# [Action item]
Line by line, print the records exactly.

Records from a data collection:
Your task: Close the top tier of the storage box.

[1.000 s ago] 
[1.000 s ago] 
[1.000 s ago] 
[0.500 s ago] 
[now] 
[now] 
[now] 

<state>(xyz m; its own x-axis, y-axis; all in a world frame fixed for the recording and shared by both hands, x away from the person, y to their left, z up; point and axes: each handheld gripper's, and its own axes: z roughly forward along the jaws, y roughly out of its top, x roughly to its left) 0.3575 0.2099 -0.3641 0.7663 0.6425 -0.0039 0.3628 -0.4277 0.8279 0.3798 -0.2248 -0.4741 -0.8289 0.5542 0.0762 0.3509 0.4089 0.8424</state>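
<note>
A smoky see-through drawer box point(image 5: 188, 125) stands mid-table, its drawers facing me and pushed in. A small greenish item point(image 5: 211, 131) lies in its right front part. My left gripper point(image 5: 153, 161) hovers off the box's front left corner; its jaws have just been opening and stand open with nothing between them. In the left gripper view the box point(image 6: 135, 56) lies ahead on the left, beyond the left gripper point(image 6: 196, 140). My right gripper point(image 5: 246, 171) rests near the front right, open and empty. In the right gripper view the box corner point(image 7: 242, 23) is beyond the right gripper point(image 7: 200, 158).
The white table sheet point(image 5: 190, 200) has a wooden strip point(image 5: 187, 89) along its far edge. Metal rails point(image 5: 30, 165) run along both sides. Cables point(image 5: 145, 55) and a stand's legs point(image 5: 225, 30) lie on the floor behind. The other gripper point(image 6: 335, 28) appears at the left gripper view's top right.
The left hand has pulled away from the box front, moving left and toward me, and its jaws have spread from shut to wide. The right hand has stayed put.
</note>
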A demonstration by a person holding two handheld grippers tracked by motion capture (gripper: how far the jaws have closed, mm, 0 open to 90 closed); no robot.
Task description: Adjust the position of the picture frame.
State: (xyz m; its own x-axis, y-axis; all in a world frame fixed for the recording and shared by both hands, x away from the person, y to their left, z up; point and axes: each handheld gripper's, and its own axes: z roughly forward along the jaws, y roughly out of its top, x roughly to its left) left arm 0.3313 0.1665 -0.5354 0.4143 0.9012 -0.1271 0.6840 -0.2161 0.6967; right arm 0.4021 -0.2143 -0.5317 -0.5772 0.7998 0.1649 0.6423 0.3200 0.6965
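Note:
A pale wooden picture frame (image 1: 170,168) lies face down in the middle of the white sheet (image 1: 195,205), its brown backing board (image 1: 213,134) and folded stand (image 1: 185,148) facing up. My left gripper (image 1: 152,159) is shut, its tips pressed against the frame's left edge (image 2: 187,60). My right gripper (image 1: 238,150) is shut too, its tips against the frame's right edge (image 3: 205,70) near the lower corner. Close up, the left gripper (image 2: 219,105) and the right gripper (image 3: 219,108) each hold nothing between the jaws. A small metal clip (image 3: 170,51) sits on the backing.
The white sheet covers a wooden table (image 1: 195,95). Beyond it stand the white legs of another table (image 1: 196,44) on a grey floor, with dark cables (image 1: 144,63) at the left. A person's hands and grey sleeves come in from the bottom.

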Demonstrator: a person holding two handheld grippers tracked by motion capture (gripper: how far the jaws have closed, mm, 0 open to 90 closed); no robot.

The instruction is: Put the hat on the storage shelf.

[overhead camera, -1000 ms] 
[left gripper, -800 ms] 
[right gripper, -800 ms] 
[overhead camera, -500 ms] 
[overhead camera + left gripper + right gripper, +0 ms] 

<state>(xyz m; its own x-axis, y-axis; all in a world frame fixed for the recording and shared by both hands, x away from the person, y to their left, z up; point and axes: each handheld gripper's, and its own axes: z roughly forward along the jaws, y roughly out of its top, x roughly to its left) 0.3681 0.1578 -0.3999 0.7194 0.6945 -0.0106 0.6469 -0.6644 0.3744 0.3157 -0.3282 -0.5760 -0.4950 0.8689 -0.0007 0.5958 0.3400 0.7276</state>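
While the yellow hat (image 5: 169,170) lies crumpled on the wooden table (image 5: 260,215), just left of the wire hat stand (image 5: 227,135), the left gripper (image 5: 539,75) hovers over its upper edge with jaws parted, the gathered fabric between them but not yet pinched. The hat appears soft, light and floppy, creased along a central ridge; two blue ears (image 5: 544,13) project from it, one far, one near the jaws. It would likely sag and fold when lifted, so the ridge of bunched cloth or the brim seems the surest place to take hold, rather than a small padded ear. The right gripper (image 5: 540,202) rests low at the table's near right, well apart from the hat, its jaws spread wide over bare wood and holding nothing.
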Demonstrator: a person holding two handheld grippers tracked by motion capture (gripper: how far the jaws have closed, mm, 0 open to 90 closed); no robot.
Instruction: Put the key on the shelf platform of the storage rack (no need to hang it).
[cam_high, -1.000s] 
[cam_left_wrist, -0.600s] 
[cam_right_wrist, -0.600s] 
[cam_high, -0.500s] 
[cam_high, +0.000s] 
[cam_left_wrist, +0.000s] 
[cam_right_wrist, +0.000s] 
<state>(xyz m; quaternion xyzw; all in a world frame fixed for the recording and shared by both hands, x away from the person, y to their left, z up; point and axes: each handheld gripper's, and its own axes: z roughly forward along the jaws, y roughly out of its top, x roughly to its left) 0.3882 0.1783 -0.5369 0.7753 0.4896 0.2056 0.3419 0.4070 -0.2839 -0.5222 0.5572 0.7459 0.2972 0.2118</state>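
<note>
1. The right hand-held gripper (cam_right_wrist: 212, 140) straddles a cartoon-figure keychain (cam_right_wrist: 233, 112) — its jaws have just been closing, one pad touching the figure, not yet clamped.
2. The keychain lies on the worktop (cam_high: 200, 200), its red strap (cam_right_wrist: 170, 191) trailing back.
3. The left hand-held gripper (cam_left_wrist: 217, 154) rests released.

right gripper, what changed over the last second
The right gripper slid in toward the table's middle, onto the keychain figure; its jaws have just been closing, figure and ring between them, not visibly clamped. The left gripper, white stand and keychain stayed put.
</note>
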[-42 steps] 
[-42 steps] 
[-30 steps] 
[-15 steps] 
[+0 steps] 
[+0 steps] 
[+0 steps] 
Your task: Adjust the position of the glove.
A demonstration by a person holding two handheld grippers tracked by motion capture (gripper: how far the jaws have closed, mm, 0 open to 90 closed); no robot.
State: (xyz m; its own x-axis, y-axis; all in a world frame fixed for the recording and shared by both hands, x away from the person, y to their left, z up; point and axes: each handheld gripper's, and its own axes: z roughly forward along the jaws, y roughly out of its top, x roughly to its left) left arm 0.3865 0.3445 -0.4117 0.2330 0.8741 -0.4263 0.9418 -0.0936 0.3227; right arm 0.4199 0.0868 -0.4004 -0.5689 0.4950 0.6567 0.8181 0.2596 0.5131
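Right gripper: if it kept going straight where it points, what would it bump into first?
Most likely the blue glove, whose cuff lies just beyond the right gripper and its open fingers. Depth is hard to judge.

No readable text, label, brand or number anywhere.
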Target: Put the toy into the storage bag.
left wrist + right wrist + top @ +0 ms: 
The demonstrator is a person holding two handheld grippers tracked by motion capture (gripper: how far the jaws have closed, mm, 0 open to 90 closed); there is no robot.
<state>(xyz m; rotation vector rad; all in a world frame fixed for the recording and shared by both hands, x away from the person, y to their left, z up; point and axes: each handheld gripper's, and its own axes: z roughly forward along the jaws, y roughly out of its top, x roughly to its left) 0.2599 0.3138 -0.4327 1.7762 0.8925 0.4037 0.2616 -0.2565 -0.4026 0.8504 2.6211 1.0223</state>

# [Expected answer]
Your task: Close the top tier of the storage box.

[1.000 s ago] 
[1.000 s ago] 
[1.000 s ago] 
[0.500 s ago] 
[now] 
[now] 
[now] 

<state>(xyz m; its own x-axis, y-axis; all in a world frame fixed for the recording and shared by both hands, x away from the person, y to their left, z up; point and axes: each handheld gripper's, and its own axes: z roughly forward along the jaws, y roughly out of its top, x roughly to its left) 0.3575 0.2099 -0.3641 0.7663 0.6425 -0.0039 0.3628 -0.4277 0.8279 0.3798 -0.2248 -0.4741 -0.8289 0.5542 0.0762 0.3509 0.4089 0.8424</state>
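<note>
A smoky see-through drawer box point(image 5: 188, 125) stands mid-table, its drawers facing me and pushed in. A small greenish item point(image 5: 211, 131) lies in its right front part. My left gripper point(image 5: 153, 161) hovers off the box's front left corner; its jaws have just been opening and stand open with nothing between them. In the left gripper view the box point(image 6: 135, 56) lies ahead on the left, beyond the left gripper point(image 6: 196, 140). My right gripper point(image 5: 246, 171) rests near the front right, open and empty. In the right gripper view the box corner point(image 7: 242, 23) is beyond the right gripper point(image 7: 200, 158).
The white table sheet point(image 5: 190, 200) has a wooden strip point(image 5: 187, 89) along its far edge. Metal rails point(image 5: 30, 165) run along both sides. Cables point(image 5: 145, 55) and a stand's legs point(image 5: 225, 30) lie on the floor behind. The other gripper point(image 6: 335, 28) appears at the left gripper view's top right.
The left hand has pulled away from the box front, moving left and toward me, and its jaws have spread from shut to wide. The right hand has stayed put.
</note>
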A demonstration by a person holding two handheld grippers tracked by motion capture (gripper: how far the jaws have closed, mm, 0 open to 90 closed); no robot.
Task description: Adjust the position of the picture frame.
State: (xyz m; its own x-axis, y-axis; all in a world frame fixed for the recording and shared by both hands, x away from the person, y to their left, z up; point and axes: each handheld gripper's, and its own axes: z roughly forward along the jaws, y roughly out of its top, x roughly to its left) left arm 0.3313 0.1665 -0.5354 0.4143 0.9012 -0.1271 0.6840 -0.2161 0.6967; right arm 0.4021 -0.2143 -0.5317 -0.5772 0.7998 0.1649 0.6423 0.3200 0.6965
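Note:
A pale wooden picture frame (image 1: 170,168) lies face down in the middle of the white sheet (image 1: 195,205), its brown backing board (image 1: 213,134) and folded stand (image 1: 185,148) facing up. My left gripper (image 1: 152,159) is shut, its tips pressed against the frame's left edge (image 2: 187,60). My right gripper (image 1: 238,150) is shut too, its tips against the frame's right edge (image 3: 205,70) near the lower corner. Close up, the left gripper (image 2: 219,105) and the right gripper (image 3: 219,108) each hold nothing between the jaws. A small metal clip (image 3: 170,51) sits on the backing.
The white sheet covers a wooden table (image 1: 195,95). Beyond it stand the white legs of another table (image 1: 196,44) on a grey floor, with dark cables (image 1: 144,63) at the left. A person's hands and grey sleeves come in from the bottom.
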
Demonstrator: a person holding two handheld grippers tracked by motion capture (gripper: how far the jaws have closed, mm, 0 open to 90 closed); no robot.

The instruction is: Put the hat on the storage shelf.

[overhead camera, -1000 ms] 
[left gripper, -800 ms] 
[right gripper, -800 ms] 
[overhead camera, -500 ms] 
[overhead camera + left gripper + right gripper, +0 ms] 

<state>(xyz m; its own x-axis, y-axis; all in a world frame fixed for the recording and shared by both hands, x away from the person, y to their left, z up; point and axes: each handheld gripper's, and its own axes: z roughly forward along the jaws, y roughly out of its top, x roughly to its left) 0.3681 0.1578 -0.3999 0.7194 0.6945 -0.0106 0.6469 -0.6644 0.3744 0.3157 -0.3282 -0.5760 -0.4950 0.8689 -0.0007 0.5958 0.3400 0.7276</state>
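While the yellow hat (image 5: 169,170) lies crumpled on the wooden table (image 5: 260,215), just left of the wire hat stand (image 5: 227,135), the left gripper (image 5: 539,75) hovers over its upper edge with jaws parted, the gathered fabric between them but not yet pinched. The hat appears soft, light and floppy, creased along a central ridge; two blue ears (image 5: 544,13) project from it, one far, one near the jaws. It would likely sag and fold when lifted, so the ridge of bunched cloth or the brim seems the surest place to take hold, rather than a small padded ear. The right gripper (image 5: 540,202) rests low at the table's near right, well apart from the hat, its jaws spread wide over bare wood and holding nothing.
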Demonstrator: a person holding two handheld grippers tracked by motion capture (gripper: how far the jaws have closed, mm, 0 open to 90 closed); no robot.
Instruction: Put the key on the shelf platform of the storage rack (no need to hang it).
[cam_high, -1.000s] 
[cam_left_wrist, -0.600s] 
[cam_right_wrist, -0.600s] 
[cam_high, -0.500s] 
[cam_high, +0.000s] 
[cam_left_wrist, +0.000s] 
[cam_right_wrist, +0.000s] 
<state>(xyz m; quaternion xyzw; all in a world frame fixed for the recording and shared by both hands, x away from the person, y to their left, z up; point and axes: each handheld gripper's, and its own axes: z roughly forward along the jaws, y roughly out of its top, x roughly to its left) 0.3882 0.1783 -0.5369 0.7753 0.4896 0.2056 0.3419 0.4070 -0.2839 -0.5222 0.5572 0.7459 0.2972 0.2118</state>
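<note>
1. The right hand-held gripper (cam_right_wrist: 212, 140) straddles a cartoon-figure keychain (cam_right_wrist: 233, 112) — its jaws have just been closing, one pad touching the figure, not yet clamped.
2. The keychain lies on the worktop (cam_high: 200, 200), its red strap (cam_right_wrist: 170, 191) trailing back.
3. The left hand-held gripper (cam_left_wrist: 217, 154) rests released.

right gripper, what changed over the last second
The right gripper slid in toward the table's middle, onto the keychain figure; its jaws have just been closing, figure and ring between them, not visibly clamped. The left gripper, white stand and keychain stayed put.
</note>
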[-42 steps] 
[-42 steps] 
[-30 steps] 
[-15 steps] 
[+0 steps] 
[+0 steps] 
[+0 steps] 
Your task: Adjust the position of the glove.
A demonstration by a person holding two handheld grippers tracked by motion capture (gripper: how far the jaws have closed, mm, 0 open to 90 closed); no robot.
State: (xyz m; its own x-axis, y-axis; all in a world frame fixed for the recording and shared by both hands, x away from the person, y to their left, z up; point and axes: each handheld gripper's, and its own axes: z roughly forward along the jaws, y roughly out of its top, x roughly to its left) left arm 0.3865 0.3445 -0.4117 0.2330 0.8741 -0.4263 0.9418 -0.0936 0.3227; right arm 0.4199 0.0868 -0.4004 -0.5689 0.4950 0.6567 0.8181 0.2596 0.5131
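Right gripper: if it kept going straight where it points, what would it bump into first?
Most likely the blue glove, whose cuff lies just beyond the right gripper and its open fingers. Depth is hard to judge.

No readable text, label, brand or number anywhere.
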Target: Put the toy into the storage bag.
left wrist + right wrist + top @ +0 ms: 
The demonstrator is a person holding two handheld grippers tracked by motion capture (gripper: how far the jaws have closed, mm, 0 open to 90 closed); there is no robot.
<state>(xyz m; rotation vector rad; all in a world frame fixed for the recording and shared by both hands, x away from the person, y to their left, z up; point and axes: each handheld gripper's, and its own axes: z roughly forward along the jaws, y roughly out of its top, x roughly to its left) 0.2599 0.3138 -0.4327 1.7762 0.8925 0.4037 0.2616 -0.2565 -0.4026 0.8504 2.6211 1.0223</state>

What the answer needed to say has been said.